Segmentation Faults and Virtual Memory

A segmentation fault is a somewhat complex beast under the hood if you're unfamiliar with CPU architecture. Its purpose is simple enough, if an executing process tries to access memory that it shouldn't, a segfault should be issued. The devil in the details being, what defines "memory the process shouldn't touch"? And how should the segfault be communicated to the operating system?

On modern operating systems and CPU architectures, a process' valid memory space is controlled using a virtual memory system. The operation of virtual memory is outside the scope of your question, but suffice to say both the operating system and the CPU itself are aware of what addresses your process can and cannot access.

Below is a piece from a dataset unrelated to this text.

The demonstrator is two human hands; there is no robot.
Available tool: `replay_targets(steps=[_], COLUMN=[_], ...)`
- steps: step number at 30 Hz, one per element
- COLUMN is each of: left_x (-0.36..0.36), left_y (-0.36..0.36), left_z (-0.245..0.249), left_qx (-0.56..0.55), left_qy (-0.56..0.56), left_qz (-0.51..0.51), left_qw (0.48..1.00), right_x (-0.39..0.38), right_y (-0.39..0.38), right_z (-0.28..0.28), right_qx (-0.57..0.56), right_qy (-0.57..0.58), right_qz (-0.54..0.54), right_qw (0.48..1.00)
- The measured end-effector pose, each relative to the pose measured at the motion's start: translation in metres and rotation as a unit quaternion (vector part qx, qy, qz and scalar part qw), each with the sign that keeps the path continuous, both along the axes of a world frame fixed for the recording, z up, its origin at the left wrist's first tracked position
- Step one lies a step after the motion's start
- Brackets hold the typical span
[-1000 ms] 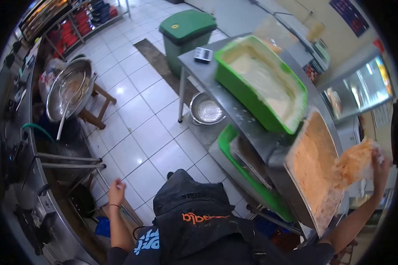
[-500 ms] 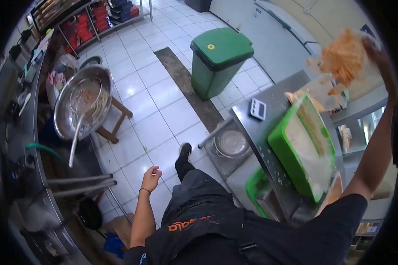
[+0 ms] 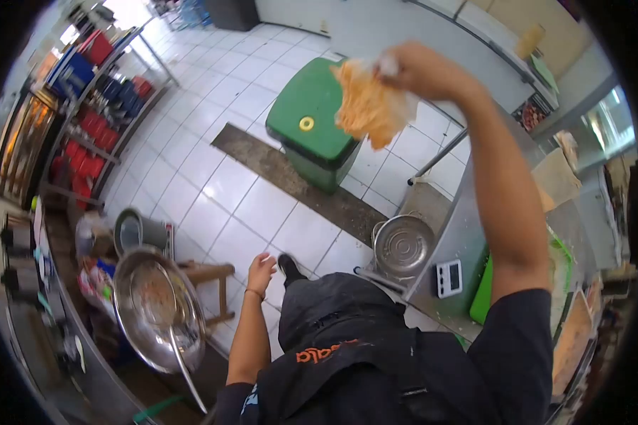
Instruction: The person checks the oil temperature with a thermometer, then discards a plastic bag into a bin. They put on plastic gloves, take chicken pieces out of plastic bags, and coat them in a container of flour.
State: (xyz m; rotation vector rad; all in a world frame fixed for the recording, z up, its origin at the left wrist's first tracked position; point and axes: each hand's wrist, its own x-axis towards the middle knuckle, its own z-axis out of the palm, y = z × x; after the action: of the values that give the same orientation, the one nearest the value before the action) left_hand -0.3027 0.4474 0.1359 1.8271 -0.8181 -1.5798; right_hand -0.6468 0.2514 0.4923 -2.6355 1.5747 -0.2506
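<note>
A kitchen seen from above. The person's right hand, raised high, grips a ragged orange crumb-coated clump in the air above a green lidded bin and the tiled floor. The left hand hangs empty, fingers loosely curled, beside a wide steel bowl. The clump looks loose, so bits could fall onto the lid or tiles.

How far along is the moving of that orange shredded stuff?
Done: the right hand grips a clump of orange shreds, held up in the air. In hand: just that clump; the left hand hangs empty. Left: setting it down; the large steel bowl sits apart.
</note>
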Motion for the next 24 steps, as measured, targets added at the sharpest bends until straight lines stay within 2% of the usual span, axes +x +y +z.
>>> replay_targets(steps=[2, 3, 5, 7, 9, 11, 12, 15, 16, 19, 20, 22, 23, 24], left_x=[-0.019, -0.033, -0.063, -0.088, -0.112, -0.143, -0.149, -0.154, -0.159, -0.15, -0.145, -0.132, -0.128, -0.13], left_y=[-0.088, -0.13, -0.201, -0.259, -0.309, -0.341, -0.357, -0.378, -0.379, -0.372, -0.365, -0.356, -0.369, -0.388], left_z=[-0.001, -0.004, -0.002, -0.022, -0.056, -0.044, -0.052, -0.072, -0.017, -0.061, -0.039, 0.021, 0.055, 0.087], left_qx=[0.007, 0.007, 0.023, 0.078, 0.161, 0.213, 0.222, 0.247, 0.272, 0.186, 0.12, -0.013, -0.04, -0.102], left_qy=[0.097, 0.138, 0.213, 0.294, 0.317, 0.289, 0.326, 0.226, 0.099, 0.154, 0.189, 0.248, 0.329, 0.339], left_qz=[-0.051, -0.052, -0.073, -0.039, -0.04, 0.053, 0.031, 0.129, 0.158, 0.143, 0.123, 0.069, 0.006, -0.079], left_qw=[0.994, 0.989, 0.974, 0.952, 0.934, 0.932, 0.918, 0.933, 0.944, 0.96, 0.967, 0.966, 0.943, 0.932], right_x=[-0.002, -0.003, -0.008, -0.008, -0.004, 0.0, 0.002, 0.017, 0.02, 0.026, 0.034, 0.04, 0.044, 0.047], right_y=[-0.006, -0.007, -0.005, 0.003, 0.01, 0.019, 0.02, 0.034, 0.042, 0.045, 0.048, 0.048, 0.047, 0.041], right_z=[-0.028, -0.041, -0.064, -0.08, -0.087, -0.096, -0.1, -0.114, -0.128, -0.15, -0.159, -0.188, -0.201, -0.213], right_qx=[0.03, 0.01, 0.039, 0.027, 0.012, 0.011, 0.018, 0.065, 0.059, 0.045, 0.053, 0.063, 0.066, 0.064], right_qy=[-0.081, -0.108, -0.152, -0.178, -0.179, -0.182, -0.189, -0.184, -0.179, -0.196, -0.215, -0.184, -0.172, -0.192], right_qz=[-0.024, -0.045, -0.133, -0.199, -0.258, -0.33, -0.365, -0.494, -0.517, -0.558, -0.569, -0.538, -0.527, -0.507], right_qw=[0.996, 0.993, 0.979, 0.963, 0.949, 0.926, 0.912, 0.847, 0.835, 0.805, 0.792, 0.82, 0.83, 0.838])
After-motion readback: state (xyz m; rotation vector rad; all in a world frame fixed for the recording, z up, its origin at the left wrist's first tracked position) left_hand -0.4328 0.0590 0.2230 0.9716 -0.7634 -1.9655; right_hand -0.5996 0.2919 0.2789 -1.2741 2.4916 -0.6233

If your process strays outside the bounds of its allowed memory space, a segfault will be issued.

To "issue" a segfault the CPU will synchronously interrupt your program, and alert the operating system you've done a naughty thing. These are also called "exceptions" or "traps", but they're all just different nomenclature for "your program asked the CPU to do something that it can't or won't do". The operating system handles the interrupt, and then issues the signal (*Nix) or exception (Win32) to your program. If your program hasn't set up a handler for that signal/exception, the OS gracefully crashes you.

An interesting oolie about virtual memory is that it is generally only issued in packages of 2^12 continuous bytes (4KiB). So even if your process only wants, say, 10 bytes it's going to get handed at least 4KiB. This continuous grouping of bytes is called a "page" because it groups "lines" of memory.

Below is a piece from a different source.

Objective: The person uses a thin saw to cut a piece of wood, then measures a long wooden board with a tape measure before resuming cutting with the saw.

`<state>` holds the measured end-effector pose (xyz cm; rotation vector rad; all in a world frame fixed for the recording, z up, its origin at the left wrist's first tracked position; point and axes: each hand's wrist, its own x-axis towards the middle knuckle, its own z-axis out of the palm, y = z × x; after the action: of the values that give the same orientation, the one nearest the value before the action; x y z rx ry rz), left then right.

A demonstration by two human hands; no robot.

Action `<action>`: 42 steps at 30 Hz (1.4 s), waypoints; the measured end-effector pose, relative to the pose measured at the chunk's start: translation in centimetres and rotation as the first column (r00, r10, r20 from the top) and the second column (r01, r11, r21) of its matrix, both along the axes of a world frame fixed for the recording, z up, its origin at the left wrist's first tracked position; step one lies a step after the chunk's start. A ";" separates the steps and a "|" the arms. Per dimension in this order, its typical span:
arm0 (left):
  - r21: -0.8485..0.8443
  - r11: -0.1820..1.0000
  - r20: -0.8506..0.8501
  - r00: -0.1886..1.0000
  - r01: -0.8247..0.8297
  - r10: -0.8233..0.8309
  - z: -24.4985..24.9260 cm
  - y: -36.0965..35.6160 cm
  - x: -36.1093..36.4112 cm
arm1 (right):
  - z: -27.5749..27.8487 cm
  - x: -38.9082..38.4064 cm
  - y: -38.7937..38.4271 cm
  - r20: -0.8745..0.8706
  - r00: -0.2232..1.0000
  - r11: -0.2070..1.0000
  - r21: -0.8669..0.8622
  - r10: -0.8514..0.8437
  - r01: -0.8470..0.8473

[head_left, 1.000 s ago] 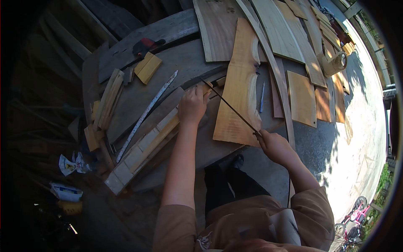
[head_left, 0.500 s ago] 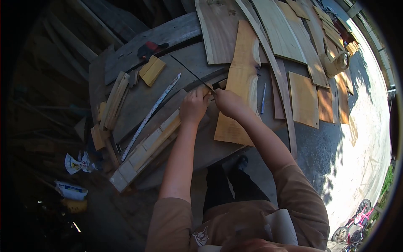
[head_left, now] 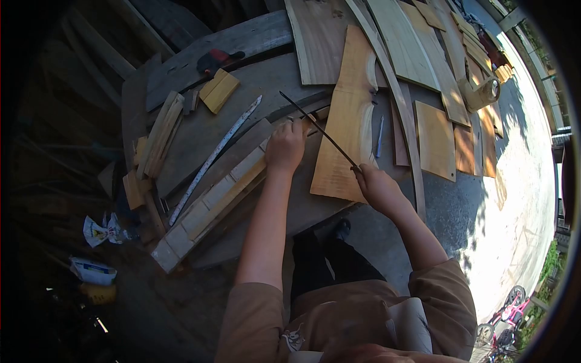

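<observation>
My right hand (head_left: 379, 186) is closed round the near end of a handsaw (head_left: 321, 133), whose thin dark blade shows edge-on and points up and left. The blade crosses close over the end of a wooden strip (head_left: 307, 126). On the left of that crossing, my left hand (head_left: 285, 144) grips the strip, its fingers bent over the wood. A long row of pale wood blocks (head_left: 209, 202) runs from beneath my left wrist down to the lower left. Just right of the saw lies a live-edge board (head_left: 345, 127).
A white-speckled strip (head_left: 215, 158) and a yellowish block (head_left: 219, 91) lie on the worktable (head_left: 187, 145). A dark red cap (head_left: 219, 60) sits behind. Right are a pen (head_left: 380, 136), a long curved batten (head_left: 402, 115), several boards and a pale jug (head_left: 482, 94).
My right hand has drawn the saw back, down and to the right, away from my left hand. My left hand stays nearly in place on the wood.
</observation>
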<state>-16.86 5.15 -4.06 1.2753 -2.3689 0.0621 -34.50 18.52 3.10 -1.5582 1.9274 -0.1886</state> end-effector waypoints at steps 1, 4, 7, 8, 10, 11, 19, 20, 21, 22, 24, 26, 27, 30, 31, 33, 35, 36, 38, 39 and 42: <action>0.037 0.999 -0.004 1.000 -0.010 0.010 0.0 -0.2 0.2 | 0.2 0.2 -0.4 -0.002 1.000 1.000 0.000 0.005 -0.005; 0.127 0.991 -0.042 0.998 -0.040 0.046 0.2 -0.8 0.4 | 0.6 0.6 -1.6 -0.024 1.000 1.000 0.029 0.003 -0.002; 0.119 0.993 -0.058 0.998 -0.025 0.032 0.2 -0.9 0.4 | 0.2 0.4 -3.3 -0.070 0.998 1.000 0.027 -0.009 0.011; 0.118 0.993 -0.057 0.998 -0.020 0.027 0.3 -0.8 0.4 | 0.3 0.8 -3.9 -0.054 0.999 0.999 0.034 -0.002 0.004; 0.136 0.990 -0.042 0.998 -0.033 0.039 0.4 -0.7 0.4 | 0.1 1.8 -5.4 -0.032 0.999 0.998 0.051 0.033 -0.031; 0.128 0.991 -0.038 0.999 -0.028 0.033 0.5 -0.8 0.4 | -0.2 2.2 -6.4 -0.028 0.999 0.999 0.043 0.027 -0.026; 0.125 0.992 -0.043 0.999 -0.026 0.031 0.1 -0.9 0.4 | -3.6 4.3 -11.0 0.086 0.996 0.987 -0.159 0.024 -0.010; 0.128 0.992 -0.046 0.999 -0.021 0.027 0.1 -1.0 0.5 | -3.5 4.0 -10.4 0.083 0.996 0.988 -0.155 0.019 -0.005; 0.142 0.990 -0.038 0.999 -0.027 0.033 0.3 -1.0 0.4 | -2.8 3.6 -9.2 0.075 0.997 0.994 -0.111 0.004 0.004; 0.156 0.987 -0.033 0.999 -0.036 0.042 0.3 -0.9 0.4 | -2.3 3.1 -7.9 0.065 0.998 0.998 -0.066 -0.007 0.011; 0.156 0.987 -0.030 0.999 -0.038 0.044 0.4 -0.8 0.4 | -1.7 1.8 -4.8 0.017 1.000 0.999 0.039 0.000 0.000; 0.154 0.987 -0.022 0.999 -0.037 0.041 0.3 -0.9 0.4 | -0.9 0.2 -1.5 -0.056 0.998 1.000 0.011 0.030 -0.030; 0.164 0.986 -0.019 0.999 -0.041 0.045 0.2 -0.9 0.5 | 0.0 -0.5 -0.2 -0.061 0.998 0.999 0.052 0.020 -0.017; 0.192 0.980 -0.012 0.999 -0.048 0.051 0.5 -0.9 0.5 | 1.9 -1.1 2.0 -0.075 0.997 0.994 0.111 0.002 0.006; 0.211 0.976 -0.002 0.999 -0.051 0.053 0.7 -0.9 0.4 | 2.2 -1.2 2.2 -0.079 0.997 0.991 0.131 -0.006 0.017; 0.194 0.980 -0.012 0.999 -0.046 0.050 0.6 -0.8 0.4 | 2.3 -1.1 1.0 -0.073 0.997 0.995 0.099 0.010 -0.003; 0.180 0.983 -0.017 0.999 -0.038 0.042 0.4 -0.9 0.4 | 1.7 -0.8 -1.1 -0.063 0.998 0.997 0.069 0.022 -0.018; 0.188 0.981 -0.004 0.999 -0.039 0.040 0.3 -1.0 0.4 | 1.2 -0.6 -2.5 -0.066 0.997 0.997 0.072 0.039 -0.034; 0.196 0.980 0.012 0.999 -0.041 0.039 0.3 -1.0 0.5 | 0.8 0.1 -4.9 -0.067 0.996 0.996 0.074 0.056 -0.051; 0.172 0.985 0.005 0.999 -0.036 0.035 0.5 -0.9 0.5 | 0.7 0.5 -5.8 -0.051 0.996 0.996 0.055 0.078 -0.076; 0.121 0.992 -0.015 1.000 -0.017 0.019 0.0 -0.8 0.6 | -1.5 2.0 -8.1 -0.039 0.993 0.993 -0.037 0.111 -0.112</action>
<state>-16.28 4.31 -4.07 1.3471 -2.3791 -0.0879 -32.49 10.46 1.61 -1.7012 1.8683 -0.1514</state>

Program Memory and the Stack

Even if your process never asks for memory using malloc or its ilk, its going to get handed a couple pages in order to implement what's called the stack (which lends its name to certain websites). This is where your locally declared variables like src, dest, ret, and s live. It's also used to spill non-volatile CPU registers when moving between function calls, but that is also outside the scope.

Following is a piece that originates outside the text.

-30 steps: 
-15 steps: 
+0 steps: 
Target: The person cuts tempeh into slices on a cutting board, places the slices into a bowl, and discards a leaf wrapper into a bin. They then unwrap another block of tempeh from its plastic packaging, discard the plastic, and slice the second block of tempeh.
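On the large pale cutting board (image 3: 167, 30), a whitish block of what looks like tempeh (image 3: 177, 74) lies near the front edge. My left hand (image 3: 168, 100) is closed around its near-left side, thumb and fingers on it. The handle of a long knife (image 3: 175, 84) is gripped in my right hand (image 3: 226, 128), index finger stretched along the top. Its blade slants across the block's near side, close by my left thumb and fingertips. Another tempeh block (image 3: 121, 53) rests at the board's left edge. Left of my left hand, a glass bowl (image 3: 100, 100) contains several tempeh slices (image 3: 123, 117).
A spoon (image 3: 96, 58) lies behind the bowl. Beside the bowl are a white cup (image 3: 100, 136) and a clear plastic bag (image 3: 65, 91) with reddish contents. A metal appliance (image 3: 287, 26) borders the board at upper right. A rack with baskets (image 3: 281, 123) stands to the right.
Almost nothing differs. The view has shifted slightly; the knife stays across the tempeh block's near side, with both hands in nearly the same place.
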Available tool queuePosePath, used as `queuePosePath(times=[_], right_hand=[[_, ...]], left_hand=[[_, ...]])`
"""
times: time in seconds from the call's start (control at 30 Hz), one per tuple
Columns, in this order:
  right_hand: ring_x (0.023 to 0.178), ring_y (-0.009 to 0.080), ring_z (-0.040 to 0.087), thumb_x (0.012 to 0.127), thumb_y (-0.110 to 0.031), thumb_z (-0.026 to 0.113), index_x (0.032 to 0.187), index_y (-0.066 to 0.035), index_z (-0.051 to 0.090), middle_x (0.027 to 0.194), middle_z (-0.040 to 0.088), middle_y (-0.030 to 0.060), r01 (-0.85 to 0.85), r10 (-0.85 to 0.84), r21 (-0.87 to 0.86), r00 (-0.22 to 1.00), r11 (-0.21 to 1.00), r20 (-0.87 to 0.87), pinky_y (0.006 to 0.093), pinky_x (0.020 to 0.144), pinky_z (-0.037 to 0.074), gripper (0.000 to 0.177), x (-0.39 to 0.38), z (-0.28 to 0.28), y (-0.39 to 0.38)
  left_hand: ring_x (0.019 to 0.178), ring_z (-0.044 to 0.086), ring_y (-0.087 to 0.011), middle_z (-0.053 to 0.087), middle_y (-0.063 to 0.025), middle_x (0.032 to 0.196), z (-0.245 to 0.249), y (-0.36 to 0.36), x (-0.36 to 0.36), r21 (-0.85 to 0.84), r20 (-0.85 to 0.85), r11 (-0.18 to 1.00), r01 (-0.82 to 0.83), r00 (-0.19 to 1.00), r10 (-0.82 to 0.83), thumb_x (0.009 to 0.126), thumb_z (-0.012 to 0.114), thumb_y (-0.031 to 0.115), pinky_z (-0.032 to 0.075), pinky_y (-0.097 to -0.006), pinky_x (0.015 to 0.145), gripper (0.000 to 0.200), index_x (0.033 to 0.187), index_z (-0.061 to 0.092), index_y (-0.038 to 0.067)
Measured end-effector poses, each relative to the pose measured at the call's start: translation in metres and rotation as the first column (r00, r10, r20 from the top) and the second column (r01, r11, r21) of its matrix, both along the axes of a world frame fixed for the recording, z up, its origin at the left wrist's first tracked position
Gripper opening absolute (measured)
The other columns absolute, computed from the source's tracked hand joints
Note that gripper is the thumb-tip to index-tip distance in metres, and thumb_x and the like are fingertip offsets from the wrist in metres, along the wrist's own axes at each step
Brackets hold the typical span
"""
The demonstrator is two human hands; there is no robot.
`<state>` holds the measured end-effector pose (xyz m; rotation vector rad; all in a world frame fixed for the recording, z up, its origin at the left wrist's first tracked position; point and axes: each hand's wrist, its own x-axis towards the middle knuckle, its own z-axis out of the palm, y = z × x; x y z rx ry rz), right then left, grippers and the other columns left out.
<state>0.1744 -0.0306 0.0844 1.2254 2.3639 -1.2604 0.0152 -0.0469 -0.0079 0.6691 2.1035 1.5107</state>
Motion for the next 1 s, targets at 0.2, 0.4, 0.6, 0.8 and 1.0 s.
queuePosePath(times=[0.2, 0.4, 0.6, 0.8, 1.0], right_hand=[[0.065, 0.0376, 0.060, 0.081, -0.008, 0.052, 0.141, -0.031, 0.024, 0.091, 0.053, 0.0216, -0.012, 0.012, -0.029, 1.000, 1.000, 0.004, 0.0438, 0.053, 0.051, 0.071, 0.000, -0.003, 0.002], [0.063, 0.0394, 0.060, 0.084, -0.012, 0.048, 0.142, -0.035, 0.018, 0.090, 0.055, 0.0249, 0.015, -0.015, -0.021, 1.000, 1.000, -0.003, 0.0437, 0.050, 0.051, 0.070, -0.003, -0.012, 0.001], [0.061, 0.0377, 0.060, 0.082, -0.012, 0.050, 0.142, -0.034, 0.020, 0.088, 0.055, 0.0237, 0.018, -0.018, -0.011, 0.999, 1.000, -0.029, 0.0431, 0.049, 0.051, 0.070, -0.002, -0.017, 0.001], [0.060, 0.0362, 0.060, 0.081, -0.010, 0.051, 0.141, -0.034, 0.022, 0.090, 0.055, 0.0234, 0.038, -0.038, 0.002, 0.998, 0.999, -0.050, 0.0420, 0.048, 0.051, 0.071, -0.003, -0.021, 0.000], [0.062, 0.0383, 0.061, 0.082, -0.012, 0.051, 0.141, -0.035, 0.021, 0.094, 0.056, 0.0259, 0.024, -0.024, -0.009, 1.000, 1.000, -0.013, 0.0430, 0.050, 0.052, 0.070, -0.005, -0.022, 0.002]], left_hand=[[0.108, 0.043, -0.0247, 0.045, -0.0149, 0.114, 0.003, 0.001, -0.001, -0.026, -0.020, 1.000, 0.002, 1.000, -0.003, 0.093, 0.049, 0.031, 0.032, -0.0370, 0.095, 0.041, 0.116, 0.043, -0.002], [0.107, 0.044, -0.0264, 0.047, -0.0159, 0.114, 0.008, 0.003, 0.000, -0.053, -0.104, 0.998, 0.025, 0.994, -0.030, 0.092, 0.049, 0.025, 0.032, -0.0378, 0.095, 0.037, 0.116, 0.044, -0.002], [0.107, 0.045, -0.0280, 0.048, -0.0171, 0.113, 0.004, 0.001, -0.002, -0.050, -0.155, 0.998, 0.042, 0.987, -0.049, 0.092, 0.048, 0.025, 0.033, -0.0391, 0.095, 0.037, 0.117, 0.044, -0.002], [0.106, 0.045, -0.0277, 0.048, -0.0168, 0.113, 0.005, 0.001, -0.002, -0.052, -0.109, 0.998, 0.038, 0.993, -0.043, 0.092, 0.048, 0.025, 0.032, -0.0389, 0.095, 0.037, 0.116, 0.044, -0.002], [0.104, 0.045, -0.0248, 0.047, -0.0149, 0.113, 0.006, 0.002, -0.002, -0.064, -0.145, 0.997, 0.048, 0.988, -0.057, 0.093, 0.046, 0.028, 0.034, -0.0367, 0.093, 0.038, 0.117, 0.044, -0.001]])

So, if dest is just a piece of memory on the stack, and is never initialized in your program, what's it pointing to? Well, whatever random data happens to exist at that memory address is now your pointer. Your program's operation is now at the whim of garbage bytes from the stack page.

Conclusion

If the garbage in the stack space happens to point somewhere inside one of the memory pages that was issued to your process for stack space, your process won't access invalid memory and will keep on chugging (or it points somewhere nearby, Linux can automatically grow the stack if you're within one page of the last valid page). However, if it points anywhere else, you cause an invalid memory access and the CPU alerts the relevant authorities. Your process is a criminal and will be treated accordingly.

"But nickelpro," you intercede, "what does any of that have to do with the for loop?" Nothing, the for loop is a red herring. In this case it happens to be biasing the stack allocation into a place where the garbage happens to cause a segfault. That could be related to many things, possibly as a consequence of ASLR or just random happenstance. Someone who knows more than me about virtual memory implementations could shine a light on this.

Errata

Now your program's structure also has a (I think) unintended bug in it which is exasperating the problem. You perform the initial string copy with:

ret = strncpy(dest, src, 5);

Which does not null-terminate the destination string, which means when you call:

size_t s = strlen(ret);

strlen is going to keep reading until it hits a null byte. So even if dest happened to point somewhere valid, bad luck with the memory garbage will cause strlen to read its way into invalid memory.